• **Work instruction**: The answer is the first line of the listing and every line after it through the one containing "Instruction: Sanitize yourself", exact, with pictures removed.

• **Supplied material**:
● ● ● ●

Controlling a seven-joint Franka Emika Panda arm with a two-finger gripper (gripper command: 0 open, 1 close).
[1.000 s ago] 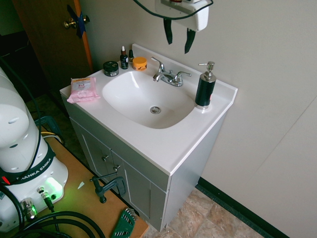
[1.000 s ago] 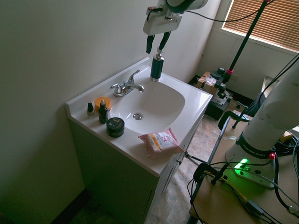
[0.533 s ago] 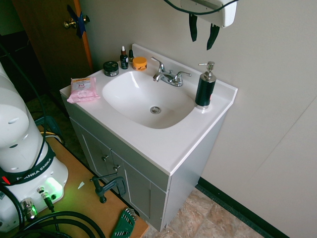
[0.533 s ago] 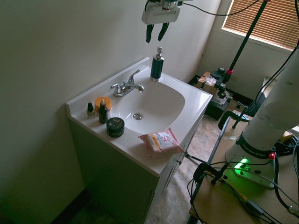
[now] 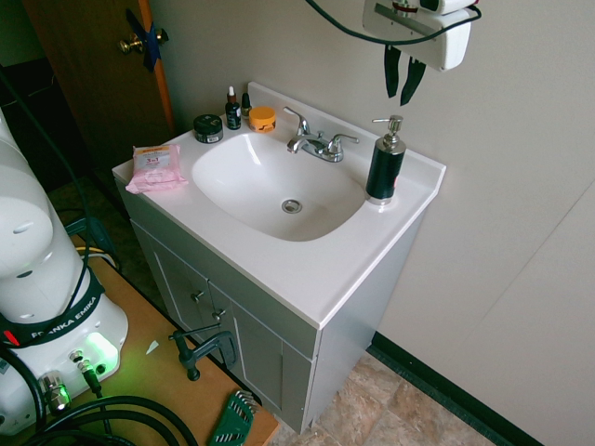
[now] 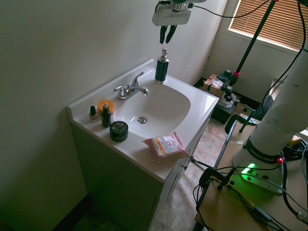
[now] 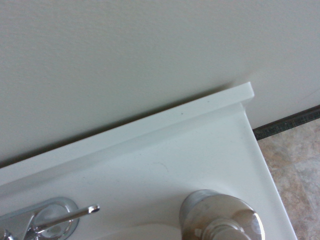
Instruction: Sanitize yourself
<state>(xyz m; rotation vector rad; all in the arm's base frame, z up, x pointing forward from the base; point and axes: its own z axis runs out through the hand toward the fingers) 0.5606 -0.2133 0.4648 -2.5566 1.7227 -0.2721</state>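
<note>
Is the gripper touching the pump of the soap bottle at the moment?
No, the gripper hangs above the soap bottle, with a clear gap of wall showing between its fingertips and the pump.

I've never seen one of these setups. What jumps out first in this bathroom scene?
The white robot arm's tool hangs in mid-air, pointing down, right above the dark soap dispenser at the back corner of the white sink. At the other end of the counter lie a pink pack of wipes, a black jar, small dark bottles and an orange tin.
</note>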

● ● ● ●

• **Answer for the task**:
Controlling a seven-joint Franka Emika Panda arm with a two-finger gripper (gripper command: 0 open, 1 close).
[1.000 s ago] 
[1.000 s ago] 
[0.533 s ago] 
[0.533 s ago] 
[now] 
[now] 
[now] 
Instruction: Sanitize yourself

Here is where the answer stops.